* **Work instructions**:
Go through the data below and return each line containing the word "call".

* **Recorded data**:
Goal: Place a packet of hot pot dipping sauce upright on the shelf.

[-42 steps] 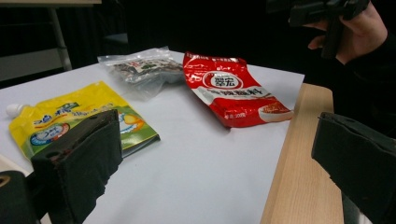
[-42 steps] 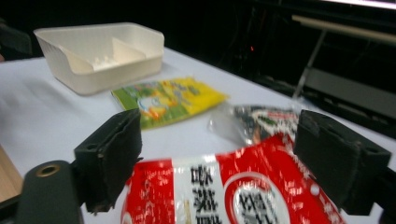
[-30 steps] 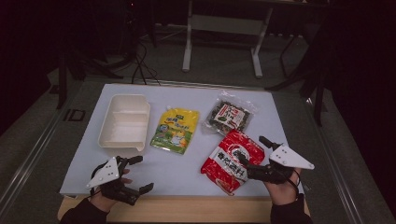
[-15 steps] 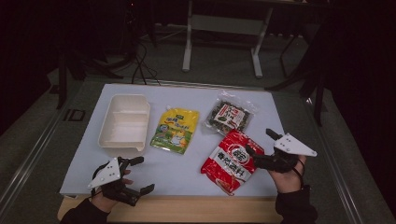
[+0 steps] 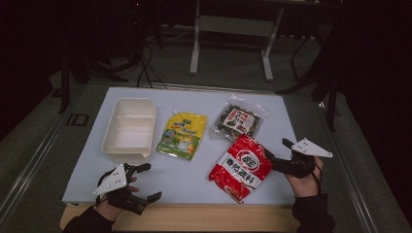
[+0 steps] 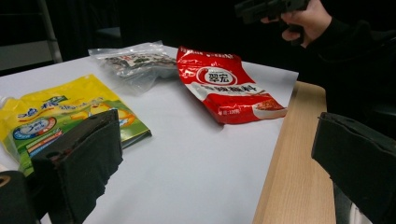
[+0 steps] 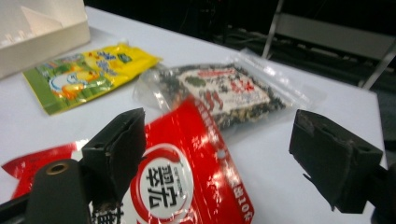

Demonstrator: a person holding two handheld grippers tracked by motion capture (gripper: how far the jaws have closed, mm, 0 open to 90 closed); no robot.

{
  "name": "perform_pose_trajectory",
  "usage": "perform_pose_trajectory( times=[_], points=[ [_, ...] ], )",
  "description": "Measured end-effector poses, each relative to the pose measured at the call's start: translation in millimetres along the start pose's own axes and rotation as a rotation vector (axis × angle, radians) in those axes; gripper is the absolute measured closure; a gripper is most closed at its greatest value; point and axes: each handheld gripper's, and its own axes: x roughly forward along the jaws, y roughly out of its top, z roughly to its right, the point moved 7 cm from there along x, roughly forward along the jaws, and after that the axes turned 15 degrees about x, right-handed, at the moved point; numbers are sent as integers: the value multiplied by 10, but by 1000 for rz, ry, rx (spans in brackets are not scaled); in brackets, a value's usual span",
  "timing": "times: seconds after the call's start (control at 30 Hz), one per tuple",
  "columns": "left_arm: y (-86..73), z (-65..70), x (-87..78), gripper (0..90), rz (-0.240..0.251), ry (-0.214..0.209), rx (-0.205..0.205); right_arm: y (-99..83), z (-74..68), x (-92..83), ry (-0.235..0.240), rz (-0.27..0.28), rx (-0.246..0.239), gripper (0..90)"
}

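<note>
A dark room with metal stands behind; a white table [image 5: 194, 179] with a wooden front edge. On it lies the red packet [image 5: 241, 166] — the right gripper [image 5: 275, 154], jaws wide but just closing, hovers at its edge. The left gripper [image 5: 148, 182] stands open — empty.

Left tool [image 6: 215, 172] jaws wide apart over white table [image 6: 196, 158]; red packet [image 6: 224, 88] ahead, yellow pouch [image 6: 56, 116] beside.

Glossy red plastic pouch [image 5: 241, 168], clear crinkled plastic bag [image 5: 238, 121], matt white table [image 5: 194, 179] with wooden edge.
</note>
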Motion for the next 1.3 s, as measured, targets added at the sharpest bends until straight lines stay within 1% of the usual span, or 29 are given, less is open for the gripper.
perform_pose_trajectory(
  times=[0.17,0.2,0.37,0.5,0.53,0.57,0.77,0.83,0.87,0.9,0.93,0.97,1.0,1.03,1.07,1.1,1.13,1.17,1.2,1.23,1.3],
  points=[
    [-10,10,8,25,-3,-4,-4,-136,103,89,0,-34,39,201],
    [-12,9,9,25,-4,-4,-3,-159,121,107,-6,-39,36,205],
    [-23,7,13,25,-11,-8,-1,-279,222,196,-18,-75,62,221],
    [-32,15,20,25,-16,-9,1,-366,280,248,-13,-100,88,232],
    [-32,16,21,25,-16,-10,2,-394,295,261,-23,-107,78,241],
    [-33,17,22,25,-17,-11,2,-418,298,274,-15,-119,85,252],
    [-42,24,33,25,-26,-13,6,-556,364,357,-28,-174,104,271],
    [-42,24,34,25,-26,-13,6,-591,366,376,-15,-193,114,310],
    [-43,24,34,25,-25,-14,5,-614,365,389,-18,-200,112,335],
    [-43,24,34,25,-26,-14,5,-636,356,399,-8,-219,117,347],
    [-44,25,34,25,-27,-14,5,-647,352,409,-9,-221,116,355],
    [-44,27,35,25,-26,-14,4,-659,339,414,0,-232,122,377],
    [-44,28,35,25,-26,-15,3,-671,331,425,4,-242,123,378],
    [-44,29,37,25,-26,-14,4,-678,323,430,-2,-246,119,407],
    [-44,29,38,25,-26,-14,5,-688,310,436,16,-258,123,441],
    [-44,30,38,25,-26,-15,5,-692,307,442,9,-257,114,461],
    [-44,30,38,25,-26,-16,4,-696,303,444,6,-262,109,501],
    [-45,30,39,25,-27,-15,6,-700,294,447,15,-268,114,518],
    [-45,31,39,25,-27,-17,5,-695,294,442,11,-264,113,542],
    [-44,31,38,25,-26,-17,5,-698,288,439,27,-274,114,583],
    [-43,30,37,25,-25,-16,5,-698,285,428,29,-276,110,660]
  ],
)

* **Exercise solution**:
  "description": "Measured end-effector poses, each relative to the pose measured at the call's start: translation in millimetres along the start pose's own axes and rotation as a rotation vector (axis × angle, radians) in those axes; gripper is the absolute measured closure; a gripper is most closed at its greatest value; point and axes: each handheld gripper's, and its own axes: x roughly forward along the jaws, y roughly out of its top, z roughly to its right, the point moved 7 cm from there along x, roughly forward along the jaws, and after that the axes turned 15 degrees about x, right-handed, at the moved point; numbers are sent as integers: the value multiplied by 10, but by 1000 for rz, ry, rx (spans in brackets are not scaled); in brackets, a value's usual span",
  "timing": "times: seconds after the call's start (control at 30 Hz), one per tuple",

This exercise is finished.